(TASK DESCRIPTION): How many lines in the material below include the string "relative"? Answer with the number only.

(SOURCE MATERIAL):

_ _ _ _ _

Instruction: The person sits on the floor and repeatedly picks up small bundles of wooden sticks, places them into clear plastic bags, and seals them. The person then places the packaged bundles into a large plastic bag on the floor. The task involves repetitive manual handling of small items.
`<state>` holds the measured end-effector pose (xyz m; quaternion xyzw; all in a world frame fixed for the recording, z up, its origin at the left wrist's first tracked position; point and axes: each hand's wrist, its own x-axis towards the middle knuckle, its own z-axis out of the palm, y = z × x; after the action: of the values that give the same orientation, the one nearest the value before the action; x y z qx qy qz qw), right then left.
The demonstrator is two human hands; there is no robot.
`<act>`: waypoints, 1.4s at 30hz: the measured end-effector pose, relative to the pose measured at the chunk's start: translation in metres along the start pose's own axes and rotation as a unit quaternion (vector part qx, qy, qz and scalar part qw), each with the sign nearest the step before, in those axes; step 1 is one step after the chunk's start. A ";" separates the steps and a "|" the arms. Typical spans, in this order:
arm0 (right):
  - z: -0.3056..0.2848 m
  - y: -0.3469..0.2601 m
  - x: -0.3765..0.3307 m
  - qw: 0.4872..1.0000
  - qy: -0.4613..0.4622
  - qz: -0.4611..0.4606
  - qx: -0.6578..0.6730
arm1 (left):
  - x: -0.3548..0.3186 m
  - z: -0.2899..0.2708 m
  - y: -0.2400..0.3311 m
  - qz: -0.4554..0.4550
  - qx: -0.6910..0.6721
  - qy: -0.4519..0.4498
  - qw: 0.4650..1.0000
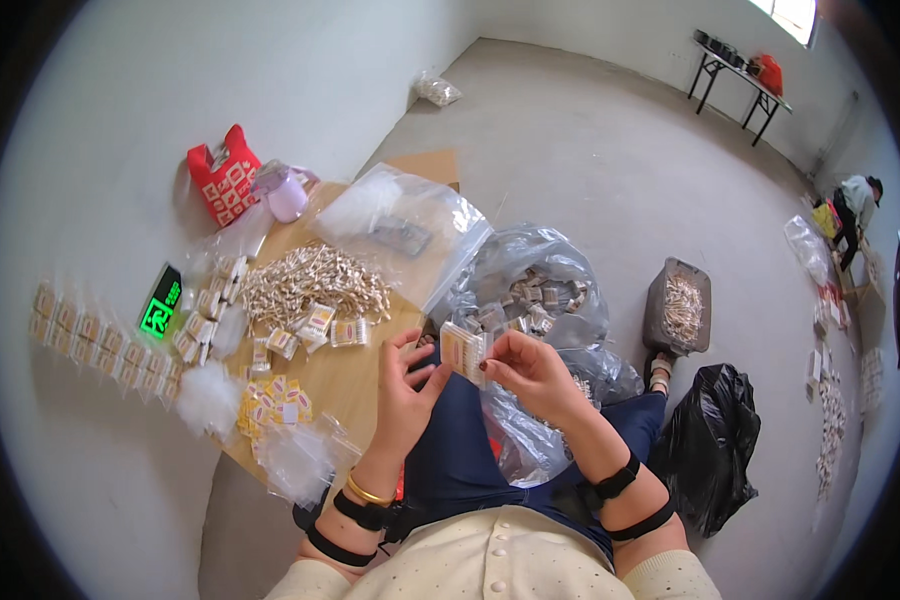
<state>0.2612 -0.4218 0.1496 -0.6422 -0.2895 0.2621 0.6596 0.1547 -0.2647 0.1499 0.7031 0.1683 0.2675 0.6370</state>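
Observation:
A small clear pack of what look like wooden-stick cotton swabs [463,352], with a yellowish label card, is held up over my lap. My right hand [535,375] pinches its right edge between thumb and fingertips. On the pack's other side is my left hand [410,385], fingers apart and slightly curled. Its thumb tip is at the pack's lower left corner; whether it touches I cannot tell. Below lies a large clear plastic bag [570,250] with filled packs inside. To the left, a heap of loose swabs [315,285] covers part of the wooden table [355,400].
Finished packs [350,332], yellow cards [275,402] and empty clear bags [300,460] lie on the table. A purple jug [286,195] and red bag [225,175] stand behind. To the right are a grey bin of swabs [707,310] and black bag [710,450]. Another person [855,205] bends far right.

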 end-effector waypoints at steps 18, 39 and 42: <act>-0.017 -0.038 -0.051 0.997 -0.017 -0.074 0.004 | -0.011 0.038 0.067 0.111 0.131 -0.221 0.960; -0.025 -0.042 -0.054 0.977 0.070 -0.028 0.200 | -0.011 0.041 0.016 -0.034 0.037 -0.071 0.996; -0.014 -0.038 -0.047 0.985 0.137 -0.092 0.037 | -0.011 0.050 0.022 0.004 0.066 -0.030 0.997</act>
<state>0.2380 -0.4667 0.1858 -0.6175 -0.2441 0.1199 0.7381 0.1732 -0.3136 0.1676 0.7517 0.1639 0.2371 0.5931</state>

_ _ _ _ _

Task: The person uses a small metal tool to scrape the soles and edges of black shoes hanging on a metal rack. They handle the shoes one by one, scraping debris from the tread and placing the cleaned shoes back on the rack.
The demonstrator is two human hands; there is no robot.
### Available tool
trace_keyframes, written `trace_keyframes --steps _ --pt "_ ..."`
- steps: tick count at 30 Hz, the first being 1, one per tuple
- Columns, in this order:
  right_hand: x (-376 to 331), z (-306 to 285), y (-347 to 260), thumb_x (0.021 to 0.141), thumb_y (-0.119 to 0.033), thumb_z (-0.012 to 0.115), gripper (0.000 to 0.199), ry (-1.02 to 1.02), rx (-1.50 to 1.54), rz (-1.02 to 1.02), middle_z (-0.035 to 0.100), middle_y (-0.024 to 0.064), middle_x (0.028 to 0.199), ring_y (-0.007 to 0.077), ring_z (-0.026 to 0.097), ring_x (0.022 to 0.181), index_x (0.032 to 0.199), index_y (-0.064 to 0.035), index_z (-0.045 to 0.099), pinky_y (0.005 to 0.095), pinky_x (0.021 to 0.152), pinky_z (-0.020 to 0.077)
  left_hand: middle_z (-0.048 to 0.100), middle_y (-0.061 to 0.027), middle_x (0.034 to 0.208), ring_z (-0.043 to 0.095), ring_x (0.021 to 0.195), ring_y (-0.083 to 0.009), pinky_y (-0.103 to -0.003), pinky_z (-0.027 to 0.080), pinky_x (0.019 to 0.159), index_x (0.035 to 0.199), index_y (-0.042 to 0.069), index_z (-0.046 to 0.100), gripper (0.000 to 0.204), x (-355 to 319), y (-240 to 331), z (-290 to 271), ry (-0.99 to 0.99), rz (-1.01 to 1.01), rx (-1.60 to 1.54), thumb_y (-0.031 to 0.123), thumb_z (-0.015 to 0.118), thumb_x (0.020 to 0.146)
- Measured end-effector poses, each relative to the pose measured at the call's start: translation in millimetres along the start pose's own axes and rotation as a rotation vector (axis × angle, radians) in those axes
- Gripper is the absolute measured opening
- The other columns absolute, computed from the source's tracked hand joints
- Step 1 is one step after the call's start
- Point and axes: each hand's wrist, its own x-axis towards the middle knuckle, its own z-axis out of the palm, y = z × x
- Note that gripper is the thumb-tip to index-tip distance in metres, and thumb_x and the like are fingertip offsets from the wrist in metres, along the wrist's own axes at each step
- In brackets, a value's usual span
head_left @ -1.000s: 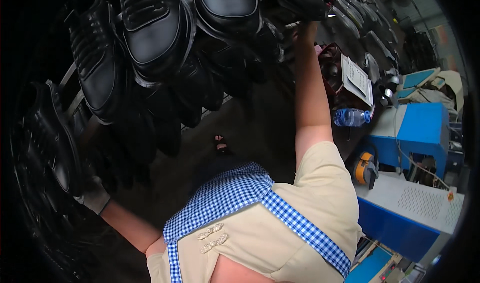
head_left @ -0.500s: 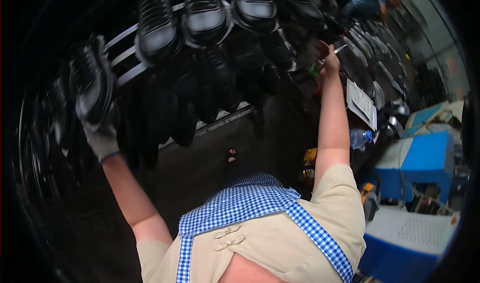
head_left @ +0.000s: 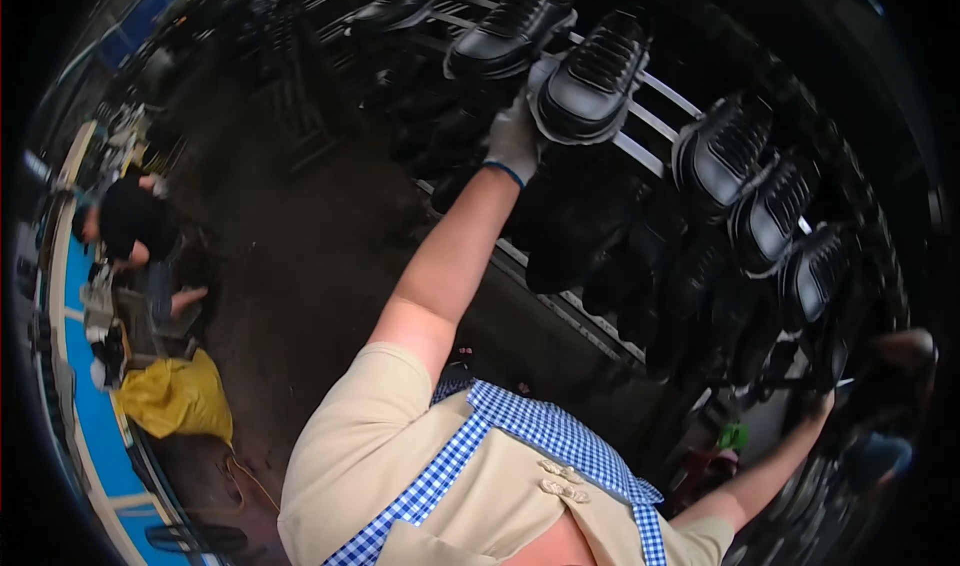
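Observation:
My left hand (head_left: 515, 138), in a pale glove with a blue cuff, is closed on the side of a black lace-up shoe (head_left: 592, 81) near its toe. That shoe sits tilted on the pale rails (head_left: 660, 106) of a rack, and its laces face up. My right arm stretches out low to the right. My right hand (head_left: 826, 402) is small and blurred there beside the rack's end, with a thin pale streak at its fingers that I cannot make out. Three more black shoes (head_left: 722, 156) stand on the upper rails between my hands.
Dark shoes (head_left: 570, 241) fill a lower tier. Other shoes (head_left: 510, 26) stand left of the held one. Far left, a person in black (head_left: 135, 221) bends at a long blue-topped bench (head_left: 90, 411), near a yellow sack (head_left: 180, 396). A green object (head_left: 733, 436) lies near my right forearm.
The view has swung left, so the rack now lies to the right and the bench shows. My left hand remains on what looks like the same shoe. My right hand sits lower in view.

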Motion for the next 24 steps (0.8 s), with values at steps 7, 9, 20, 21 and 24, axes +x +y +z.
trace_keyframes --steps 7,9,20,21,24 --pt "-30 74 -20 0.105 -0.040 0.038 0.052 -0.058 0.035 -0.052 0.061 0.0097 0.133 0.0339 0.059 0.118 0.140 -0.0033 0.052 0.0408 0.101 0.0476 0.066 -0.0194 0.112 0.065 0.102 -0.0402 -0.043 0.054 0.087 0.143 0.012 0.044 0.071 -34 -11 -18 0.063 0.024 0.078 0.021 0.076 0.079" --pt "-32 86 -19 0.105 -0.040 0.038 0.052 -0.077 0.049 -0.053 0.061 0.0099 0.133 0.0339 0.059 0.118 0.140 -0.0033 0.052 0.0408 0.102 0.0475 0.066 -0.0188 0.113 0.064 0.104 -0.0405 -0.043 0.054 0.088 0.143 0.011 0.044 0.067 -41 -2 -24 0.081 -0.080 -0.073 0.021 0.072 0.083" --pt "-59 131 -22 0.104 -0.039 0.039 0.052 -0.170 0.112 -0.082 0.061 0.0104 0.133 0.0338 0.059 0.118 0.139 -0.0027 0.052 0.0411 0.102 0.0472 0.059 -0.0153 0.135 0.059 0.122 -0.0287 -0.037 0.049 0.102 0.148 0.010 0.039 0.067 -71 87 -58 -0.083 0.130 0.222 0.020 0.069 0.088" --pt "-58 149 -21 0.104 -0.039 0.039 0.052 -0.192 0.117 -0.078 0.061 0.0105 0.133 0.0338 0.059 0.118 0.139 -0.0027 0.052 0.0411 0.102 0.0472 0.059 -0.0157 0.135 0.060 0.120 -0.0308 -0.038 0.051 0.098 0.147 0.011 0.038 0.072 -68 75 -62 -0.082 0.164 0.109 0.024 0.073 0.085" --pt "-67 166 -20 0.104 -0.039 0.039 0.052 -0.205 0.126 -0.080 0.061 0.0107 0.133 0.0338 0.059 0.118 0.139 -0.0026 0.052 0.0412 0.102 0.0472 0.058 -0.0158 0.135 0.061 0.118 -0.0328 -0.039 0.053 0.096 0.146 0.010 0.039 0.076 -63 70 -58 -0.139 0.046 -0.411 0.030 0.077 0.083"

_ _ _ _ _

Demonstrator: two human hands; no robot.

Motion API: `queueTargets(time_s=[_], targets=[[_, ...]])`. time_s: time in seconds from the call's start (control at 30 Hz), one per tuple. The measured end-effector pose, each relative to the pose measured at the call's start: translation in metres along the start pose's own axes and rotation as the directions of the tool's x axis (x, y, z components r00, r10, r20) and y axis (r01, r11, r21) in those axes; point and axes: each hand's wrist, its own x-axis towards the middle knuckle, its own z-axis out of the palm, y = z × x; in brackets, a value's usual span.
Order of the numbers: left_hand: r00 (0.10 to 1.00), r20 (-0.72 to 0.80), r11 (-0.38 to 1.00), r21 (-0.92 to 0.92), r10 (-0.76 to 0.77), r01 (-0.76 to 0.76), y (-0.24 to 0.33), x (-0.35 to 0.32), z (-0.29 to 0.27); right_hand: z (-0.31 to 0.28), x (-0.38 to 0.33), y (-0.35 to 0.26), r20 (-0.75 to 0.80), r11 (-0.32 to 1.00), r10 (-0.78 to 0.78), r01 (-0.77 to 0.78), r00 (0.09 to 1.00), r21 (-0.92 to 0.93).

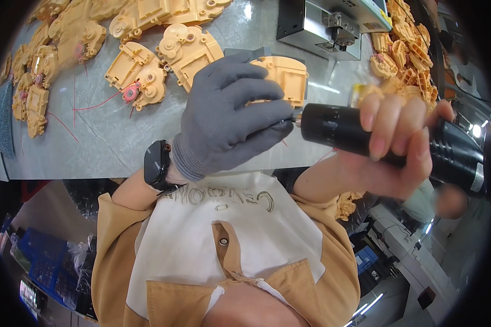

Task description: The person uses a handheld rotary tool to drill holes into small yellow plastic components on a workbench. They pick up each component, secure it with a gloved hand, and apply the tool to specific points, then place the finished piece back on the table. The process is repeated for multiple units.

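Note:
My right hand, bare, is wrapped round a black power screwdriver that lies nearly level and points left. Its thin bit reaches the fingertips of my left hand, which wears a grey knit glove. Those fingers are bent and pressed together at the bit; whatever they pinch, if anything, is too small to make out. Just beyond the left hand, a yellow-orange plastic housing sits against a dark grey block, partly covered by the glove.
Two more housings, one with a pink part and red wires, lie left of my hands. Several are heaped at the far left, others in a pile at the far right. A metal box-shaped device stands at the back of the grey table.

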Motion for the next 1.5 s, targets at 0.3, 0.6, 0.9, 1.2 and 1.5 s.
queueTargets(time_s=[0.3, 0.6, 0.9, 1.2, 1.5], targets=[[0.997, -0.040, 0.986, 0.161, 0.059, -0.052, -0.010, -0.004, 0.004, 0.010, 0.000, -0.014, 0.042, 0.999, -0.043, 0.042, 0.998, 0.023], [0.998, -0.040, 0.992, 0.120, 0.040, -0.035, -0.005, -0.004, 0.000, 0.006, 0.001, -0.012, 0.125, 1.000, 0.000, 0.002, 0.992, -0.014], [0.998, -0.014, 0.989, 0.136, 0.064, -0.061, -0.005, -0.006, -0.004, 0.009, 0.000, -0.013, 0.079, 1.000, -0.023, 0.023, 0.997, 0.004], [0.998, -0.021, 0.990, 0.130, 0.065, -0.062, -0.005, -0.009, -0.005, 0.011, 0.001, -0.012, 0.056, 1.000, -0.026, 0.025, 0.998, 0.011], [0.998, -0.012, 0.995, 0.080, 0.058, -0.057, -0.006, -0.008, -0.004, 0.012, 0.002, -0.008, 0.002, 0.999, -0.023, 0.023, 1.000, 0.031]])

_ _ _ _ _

(FINISHED EXERCISE): 3